• **WHAT THIS TASK INVOLVES**:
Return exactly the lines below, starting with the one that has "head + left" and going on through the one that has "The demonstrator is".

• **DATA EXCERPT**:

- - - -

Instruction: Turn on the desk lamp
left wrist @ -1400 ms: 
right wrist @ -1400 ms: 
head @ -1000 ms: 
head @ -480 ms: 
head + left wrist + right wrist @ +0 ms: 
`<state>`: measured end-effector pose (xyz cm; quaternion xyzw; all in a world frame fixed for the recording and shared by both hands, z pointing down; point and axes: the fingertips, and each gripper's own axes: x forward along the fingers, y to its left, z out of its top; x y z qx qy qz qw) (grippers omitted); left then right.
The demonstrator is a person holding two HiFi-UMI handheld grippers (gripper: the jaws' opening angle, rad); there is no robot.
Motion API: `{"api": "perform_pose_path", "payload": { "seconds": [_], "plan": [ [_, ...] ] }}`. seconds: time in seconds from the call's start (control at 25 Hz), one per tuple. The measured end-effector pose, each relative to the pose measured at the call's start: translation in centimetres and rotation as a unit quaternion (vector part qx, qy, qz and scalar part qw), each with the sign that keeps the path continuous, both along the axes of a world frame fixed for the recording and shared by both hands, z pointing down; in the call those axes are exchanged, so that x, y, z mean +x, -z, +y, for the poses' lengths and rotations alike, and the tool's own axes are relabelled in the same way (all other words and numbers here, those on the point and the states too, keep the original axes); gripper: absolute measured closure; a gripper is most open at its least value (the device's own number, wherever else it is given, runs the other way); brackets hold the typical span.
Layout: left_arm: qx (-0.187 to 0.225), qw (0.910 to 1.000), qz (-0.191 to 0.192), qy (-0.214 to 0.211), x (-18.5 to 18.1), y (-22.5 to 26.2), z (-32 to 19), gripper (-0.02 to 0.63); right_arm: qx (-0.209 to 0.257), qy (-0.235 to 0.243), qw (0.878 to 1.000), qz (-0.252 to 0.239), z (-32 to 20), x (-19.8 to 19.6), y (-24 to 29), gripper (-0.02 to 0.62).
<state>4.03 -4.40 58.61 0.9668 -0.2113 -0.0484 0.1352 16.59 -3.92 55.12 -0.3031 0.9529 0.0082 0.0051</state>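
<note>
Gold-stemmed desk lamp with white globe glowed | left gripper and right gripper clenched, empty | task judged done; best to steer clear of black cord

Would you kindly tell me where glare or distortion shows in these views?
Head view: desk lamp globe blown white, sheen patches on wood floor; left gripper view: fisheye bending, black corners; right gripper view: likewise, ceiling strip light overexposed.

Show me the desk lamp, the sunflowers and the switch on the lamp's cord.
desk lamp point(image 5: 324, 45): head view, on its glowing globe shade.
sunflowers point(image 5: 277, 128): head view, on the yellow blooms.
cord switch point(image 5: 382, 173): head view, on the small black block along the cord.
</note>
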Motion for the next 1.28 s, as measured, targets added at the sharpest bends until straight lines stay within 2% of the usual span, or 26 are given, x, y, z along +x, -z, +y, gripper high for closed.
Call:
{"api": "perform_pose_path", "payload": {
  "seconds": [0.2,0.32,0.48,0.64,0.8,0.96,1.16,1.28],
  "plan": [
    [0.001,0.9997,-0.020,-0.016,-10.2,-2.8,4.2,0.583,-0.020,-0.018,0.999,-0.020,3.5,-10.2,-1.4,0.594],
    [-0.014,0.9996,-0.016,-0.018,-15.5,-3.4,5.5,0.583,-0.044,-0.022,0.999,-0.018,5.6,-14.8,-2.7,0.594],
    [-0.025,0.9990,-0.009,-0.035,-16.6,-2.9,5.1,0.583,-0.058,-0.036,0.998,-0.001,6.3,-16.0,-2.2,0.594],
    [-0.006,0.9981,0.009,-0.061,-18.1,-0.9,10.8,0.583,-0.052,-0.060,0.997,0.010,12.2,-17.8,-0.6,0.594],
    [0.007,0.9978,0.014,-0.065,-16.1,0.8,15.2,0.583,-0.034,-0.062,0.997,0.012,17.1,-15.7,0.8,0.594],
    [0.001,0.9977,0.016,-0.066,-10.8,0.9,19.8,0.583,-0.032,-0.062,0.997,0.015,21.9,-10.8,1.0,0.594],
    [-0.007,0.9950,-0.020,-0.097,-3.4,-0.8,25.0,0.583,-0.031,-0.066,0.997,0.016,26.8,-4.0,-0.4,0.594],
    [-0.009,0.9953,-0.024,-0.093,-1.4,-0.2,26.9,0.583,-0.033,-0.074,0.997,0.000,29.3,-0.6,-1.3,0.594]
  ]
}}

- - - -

• **OUTPUT FOR THIS TASK**:
head + left wrist + right wrist @ +0 ms: 
`<state>`: measured end-effector pose (xyz cm; quaternion xyzw; all in a world frame fixed for the recording and shared by both hands, z pointing down; point and axes: the fingertips, and each gripper's own axes: x forward along the fingers, y to its left, z out of its top; x y z qx qy qz qw) (grippers omitted); left then right.
The demonstrator is a person holding two HiFi-UMI handheld grippers (gripper: the jaws' opening angle, rad); there is no robot.

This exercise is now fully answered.